Will it shock you to learn that Ma has other problematic papers on PubPeer? Luckily professor George is Britain’s highest research integrity authority. I wrote to him, and received on 13 May 2024 this reply:

I was approached on Friday with questions around figures in publications that I was an author on. There are established processes to investigate concerns of this nature, led by the institution at which the research was carried out. I have proactively sought to initiate the relevant investigations to ensure that the scientific record is accurate and any errors or wrong doing are identified and addressed. I will respond fully when I have had a chance (together with the university) to investigate this.

One of the UK research system’s strengths is having established processes that allow for this review so that we maintain an accurate and robust research record. Promoting and improving this system, and encouraging  more openness and transparency, is why I became involved in the UK Committee on Research Integrity.

I for one know already way in advance what this Imperial investigation will find. Or rather not find. If the UK research system has any established processes, then only for covering up research misconduct. Especially at Imperial College.

Imperial Piss-Take

“Having reviewed the Conflict of Interest disclosures made by Professor Frost, Professor Holmes and Dr Garcia-Perez, and having also reviewed additional information concerning their company, Melico, […] the College is satisfied that they have no undisclosed or unmanageable conflicts of interests” – Arts Bachelor (Honours)


Doubting Thomas

Thomas Südhof, the hounded Nobelist and Stanford professor of neuroscience, proved totally beratungsresistent, as we say in German. Meaning, you can present him with any amount of evidence, he will keep ignoring it and just shout at you. It is really embarrassing.

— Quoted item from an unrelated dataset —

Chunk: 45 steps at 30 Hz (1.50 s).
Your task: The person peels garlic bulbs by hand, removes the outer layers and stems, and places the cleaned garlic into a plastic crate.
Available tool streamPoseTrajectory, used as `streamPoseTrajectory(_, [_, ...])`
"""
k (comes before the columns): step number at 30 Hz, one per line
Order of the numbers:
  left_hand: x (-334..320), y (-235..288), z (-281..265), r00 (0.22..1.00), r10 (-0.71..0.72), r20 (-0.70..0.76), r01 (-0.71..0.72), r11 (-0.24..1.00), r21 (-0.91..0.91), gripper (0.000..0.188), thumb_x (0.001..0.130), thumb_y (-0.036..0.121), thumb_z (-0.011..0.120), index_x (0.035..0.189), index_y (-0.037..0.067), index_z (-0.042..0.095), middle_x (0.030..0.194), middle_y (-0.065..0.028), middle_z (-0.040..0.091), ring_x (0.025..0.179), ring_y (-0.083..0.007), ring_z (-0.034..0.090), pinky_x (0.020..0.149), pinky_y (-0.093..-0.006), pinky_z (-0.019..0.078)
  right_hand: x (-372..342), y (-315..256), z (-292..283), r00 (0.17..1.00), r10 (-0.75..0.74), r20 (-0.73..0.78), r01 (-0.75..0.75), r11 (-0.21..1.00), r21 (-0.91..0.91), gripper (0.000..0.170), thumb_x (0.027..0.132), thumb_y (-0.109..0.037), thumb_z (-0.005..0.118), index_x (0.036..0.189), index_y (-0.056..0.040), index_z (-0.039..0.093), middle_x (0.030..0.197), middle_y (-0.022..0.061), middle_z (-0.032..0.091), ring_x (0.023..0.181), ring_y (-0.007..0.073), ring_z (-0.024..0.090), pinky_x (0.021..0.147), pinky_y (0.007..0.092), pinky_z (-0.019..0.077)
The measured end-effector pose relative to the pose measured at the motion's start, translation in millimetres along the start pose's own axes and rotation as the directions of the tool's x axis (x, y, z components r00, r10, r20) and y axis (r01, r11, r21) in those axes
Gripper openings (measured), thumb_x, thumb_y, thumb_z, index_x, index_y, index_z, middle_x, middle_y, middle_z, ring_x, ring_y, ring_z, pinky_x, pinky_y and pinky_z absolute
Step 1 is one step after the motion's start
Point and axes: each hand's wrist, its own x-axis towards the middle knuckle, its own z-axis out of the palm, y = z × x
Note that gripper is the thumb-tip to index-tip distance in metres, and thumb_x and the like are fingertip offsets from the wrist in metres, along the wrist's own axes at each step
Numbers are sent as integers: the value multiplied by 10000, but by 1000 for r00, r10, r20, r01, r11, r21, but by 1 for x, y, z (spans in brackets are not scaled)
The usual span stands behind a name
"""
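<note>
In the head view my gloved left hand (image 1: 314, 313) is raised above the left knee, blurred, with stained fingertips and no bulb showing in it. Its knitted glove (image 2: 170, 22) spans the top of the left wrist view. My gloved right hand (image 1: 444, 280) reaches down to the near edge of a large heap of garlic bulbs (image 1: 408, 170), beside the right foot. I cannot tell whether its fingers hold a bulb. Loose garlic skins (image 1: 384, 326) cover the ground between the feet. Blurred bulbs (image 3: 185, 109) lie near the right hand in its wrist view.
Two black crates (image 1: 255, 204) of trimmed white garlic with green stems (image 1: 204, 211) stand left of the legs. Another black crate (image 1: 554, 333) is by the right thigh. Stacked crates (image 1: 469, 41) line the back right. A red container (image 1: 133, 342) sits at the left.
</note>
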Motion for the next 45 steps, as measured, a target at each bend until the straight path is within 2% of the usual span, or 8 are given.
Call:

It was about a Cell Press paper briefly mentioned in this article:

Tom Südhof’s Verfolgte Unschuld

“The professional bloggers are now trying to turn this into a question of research integrity which is deeply misleading, and claim that they are doing this not for financial gain. Judge for yourself!” – Thomas Südhof, Nobel Prize laureate

This one:

Lulu Y. Chen, Man Jiang, Bo Zhang, Ozgun Gokce, Thomas C. Südhof Conditional Deletion of All Neurexins Defines Diversity of Essential Synaptic Organizer Functions for Neurexins Neuron (2017) doi: 10.1016/j.neuron.2017.04.011 

The PubPeer thread started with an admission by the first author and current UC Irvine group leader Lulu Y. Chen:

While analyzing my published papers, I discovered that I inadvertently duplicated a panel from Figure 2D into Figure S3A. This error occurred while assembling the final figure from a previous version of the manuscript & was due to a copy-paste mistake. I apologize on behalf of the group for this—it should not have happened. I am posting this finding preemptively & will issue an errata when I locate the original image.

The post was not illustrated. Rightly so, because it was not a simple duplication, as Aneurus Inconstans noted:

“overlap between Figures 2D and S3A (yellow boxes) discussed by the author Dr Chen [….] The two micrographs seem to differ significantly in the bottom part of the overlapping area for the intensity of Native-GFP and vGluT2 signals.”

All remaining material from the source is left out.